TASK DIRECTIONS
Leave out any picture and return the remaining listing below exactly as given.

_ _ _ _

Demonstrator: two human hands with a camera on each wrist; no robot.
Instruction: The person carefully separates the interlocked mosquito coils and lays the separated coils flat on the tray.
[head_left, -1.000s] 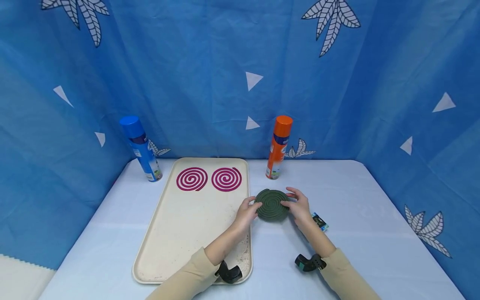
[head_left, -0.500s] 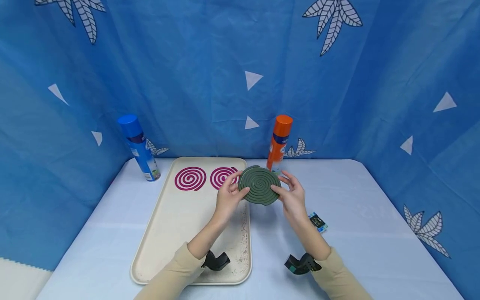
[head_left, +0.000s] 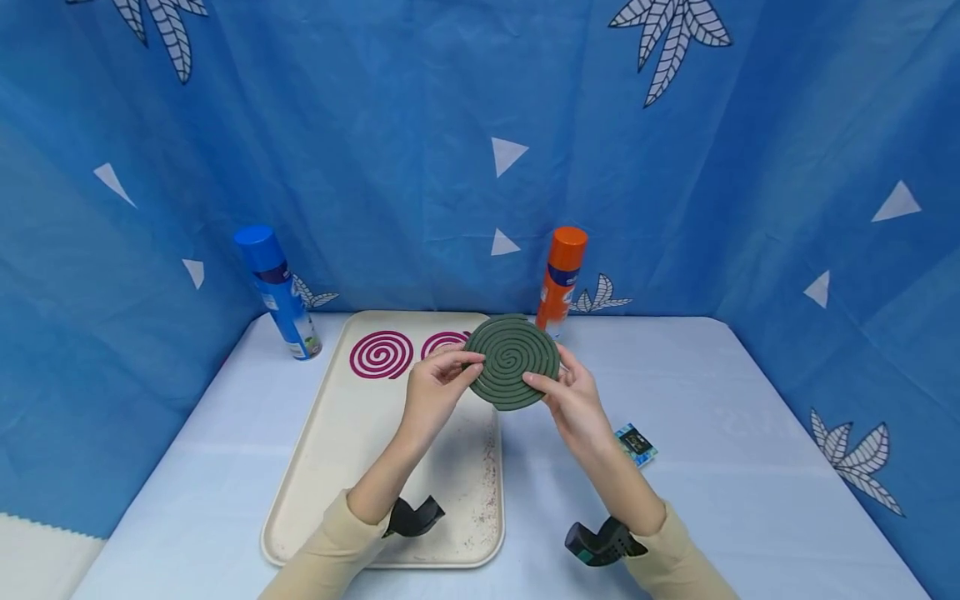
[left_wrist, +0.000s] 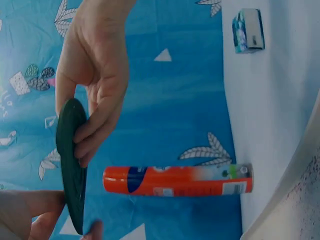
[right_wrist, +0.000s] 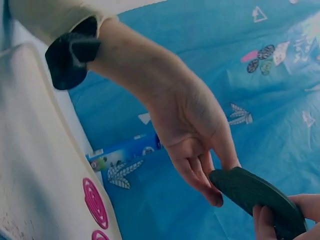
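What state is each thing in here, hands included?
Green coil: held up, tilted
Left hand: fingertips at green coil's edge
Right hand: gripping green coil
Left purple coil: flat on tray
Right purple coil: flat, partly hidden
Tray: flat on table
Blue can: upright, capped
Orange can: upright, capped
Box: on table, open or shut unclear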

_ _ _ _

YOUR SOLUTION
Demonstrator: two human hands with a camera on each wrist; no robot.
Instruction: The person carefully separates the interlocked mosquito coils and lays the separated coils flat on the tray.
[head_left, -1.000s] 
[head_left, -0.500s] 
[head_left, +0.000s] 
[left_wrist, +0.000s] 
[right_wrist, +0.000s] 
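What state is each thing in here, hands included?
Green coil: held up, tilted
Left hand: fingertips at green coil's edge
Right hand: gripping green coil
Left purple coil: flat on tray
Right purple coil: flat, partly hidden
Tray: flat on table
Blue can: upright, capped
Orange can: upright, capped
Box: on table, open or shut unclear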

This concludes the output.